Among the key benefits are the ability to address broader policy issues, to consider the interaction among a range of past, current and possible future activities, to improve the consideration of alternatives and cumulative effects, to streamline assessments at the project level, and to attract better projects as a result of improved clarity on what types of projects are desired.

Another tool is the further development of integrated management plans for ocean regions under the Oceans Act. The Oceans Act calls for the Minister of Fisheries and Oceans to lead the development of integrated management plans for Canada’s oceans. Per Section 31: [198]

31 The Minister, in collaboration with other ministers, boards and agencies of the Government of Canada, with provincial and territorial governments and with affected aboriginal organizations, coastal communities and other persons and bodies, including those bodies established under land claims agreements, shall lead and facilitate the development and implementation of plans for the integrated management of all activities or measures in or affecting estuaries, coastal waters and marine waters that form part of Canada or in which Canada has sovereign rights under international law.

Fisheries and Oceans Canada (“DFO”) explains its view of integrated management as follows:[199]

The Integrated Management concept involves comprehensive planning and managing of human activities to minimize the conflict among users; a collaborative approach that cannot be forced on anyone; and a flexible and transparent planning process that respects existing divisions of constitutional and departmental authority, and does not abrogate or derogate from any existing Aboriginal or treaty rights.

DFO’s integrated management approach recognizes the need to include provincial and Indigenous authorities, affected ocean industries and coastal communities in the management process.[200] If well designed and implemented, integrated management plans may offer a valuable forum for planning, management and possible resolution of conflicting priorities and ocean uses.

In this regard, continued development of the Regional Oceans Plan for the Scotian Shelf / Atlantic Coast / Bay of Fundy, which commenced following the 2012 completion of the Eastern Scotian Shelf Integrated Management (ESSIM) initiative, could prove useful in the regulation of ORE.[201] This Regional Oceans Plan encompasses all of the Bay of Fundy, the Atlantic Coast off NS out to the outer limit of the territorial sea, and the offshore Scotian Shelf to the outer limit of the EEZ.[202] It expressly contemplates ORE activities, noting as follows:[203]

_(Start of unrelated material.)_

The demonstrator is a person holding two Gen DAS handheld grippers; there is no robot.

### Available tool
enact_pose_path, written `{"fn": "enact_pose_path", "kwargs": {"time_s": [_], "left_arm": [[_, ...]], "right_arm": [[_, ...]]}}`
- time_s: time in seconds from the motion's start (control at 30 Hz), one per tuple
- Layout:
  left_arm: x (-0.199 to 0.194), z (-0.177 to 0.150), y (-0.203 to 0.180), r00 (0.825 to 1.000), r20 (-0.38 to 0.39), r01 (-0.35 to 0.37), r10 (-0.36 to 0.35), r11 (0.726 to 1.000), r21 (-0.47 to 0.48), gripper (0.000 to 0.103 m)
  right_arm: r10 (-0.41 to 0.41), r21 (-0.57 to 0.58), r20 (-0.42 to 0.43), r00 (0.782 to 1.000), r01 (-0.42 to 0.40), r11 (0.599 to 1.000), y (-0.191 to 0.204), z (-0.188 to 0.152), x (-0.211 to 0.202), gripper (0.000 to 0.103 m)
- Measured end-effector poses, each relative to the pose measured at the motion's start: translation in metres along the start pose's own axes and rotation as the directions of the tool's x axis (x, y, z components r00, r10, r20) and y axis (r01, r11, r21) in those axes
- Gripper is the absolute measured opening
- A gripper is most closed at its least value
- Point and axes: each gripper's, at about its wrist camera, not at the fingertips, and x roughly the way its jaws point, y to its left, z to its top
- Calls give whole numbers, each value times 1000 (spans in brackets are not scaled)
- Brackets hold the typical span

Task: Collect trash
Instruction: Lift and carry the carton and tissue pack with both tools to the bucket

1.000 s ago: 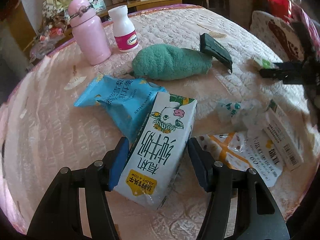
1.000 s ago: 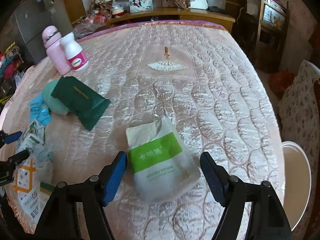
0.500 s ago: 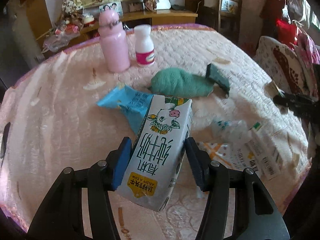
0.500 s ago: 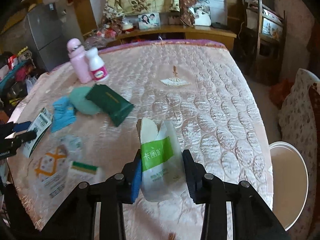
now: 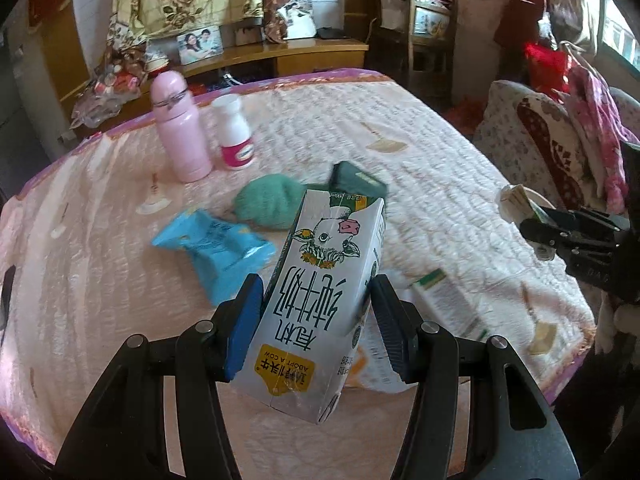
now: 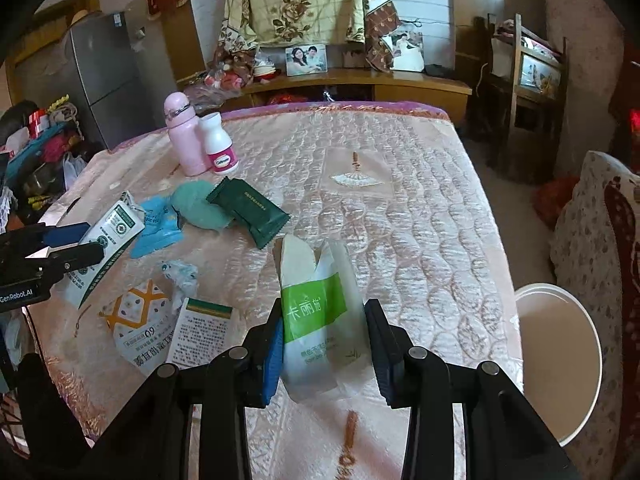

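My left gripper (image 5: 316,316) is shut on a white milk carton (image 5: 324,292) with a cow picture, held above the pink quilted table; the carton (image 6: 108,240) also shows at the left in the right wrist view. My right gripper (image 6: 324,336) is shut on a white and green paper bag (image 6: 320,312), lifted over the table's near edge. A blue wrapper (image 5: 216,248), a dark green packet (image 6: 248,212), a crumpled clear wrapper (image 6: 180,276), a flat printed packet (image 6: 140,332) and a small white box (image 6: 200,332) lie on the table.
A pink flask (image 6: 184,136) and a white pill bottle (image 6: 218,144) stand at the back left. A green cloth (image 5: 268,200) lies mid-table. A white bin (image 6: 560,364) stands on the floor to the right, beside a patterned cushion (image 6: 600,248).
Both grippers closed on their items and lifted them off the table. The left rose and drew back with the carton; the right rose with the bag.
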Motion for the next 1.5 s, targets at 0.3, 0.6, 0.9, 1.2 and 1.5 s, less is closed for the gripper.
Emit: {"fn": "enact_pose_path", "kwargs": {"time_s": [0.3, 0.6, 0.9, 1.2, 1.5], "left_arm": [[3, 13, -48, 999, 5, 42, -42, 999, 30, 54], [9, 27, -94, 996, 12, 82, -84, 993, 80, 54], [17, 35, -137, 993, 3, 116, -117, 984, 133, 54], [24, 45, -179, 986, -14, 165, -165, 973, 162, 54], [41, 54, -230, 970, -61, 244, -237, 955, 167, 54]], "right_arm": [[-25, 32, 10, 1000, 24, 999, -26, -10, -17, 37], [-51, 67, 15, 999, 50, 996, -54, -18, -29, 37], [-86, 105, 16, 996, 84, 991, -84, -28, -42, 37], [-133, 140, 5, 991, 131, 981, -118, -41, -54, 37], [-183, 201, -36, 982, 187, 962, -166, -61, -61, 37]]}}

The Bay of Fundy planning area has been the focus of efforts to harness renewable tidal energy. There is currently one tidal power station in the bay. Seven locations have been identified as potential sites for tidal in-stream turbines on the Nova Scotia side of the bay, while eight sites have been identified on the Ne Brunswick side. In-stream technology remains at the testing stage. Other parts of the bioregion have been identified as having high potential for wind and wave energy. As interest in this sector increases, it will be important to coordinate between this and other sectors, and to consider the environmental impacts of any renewable energy developments.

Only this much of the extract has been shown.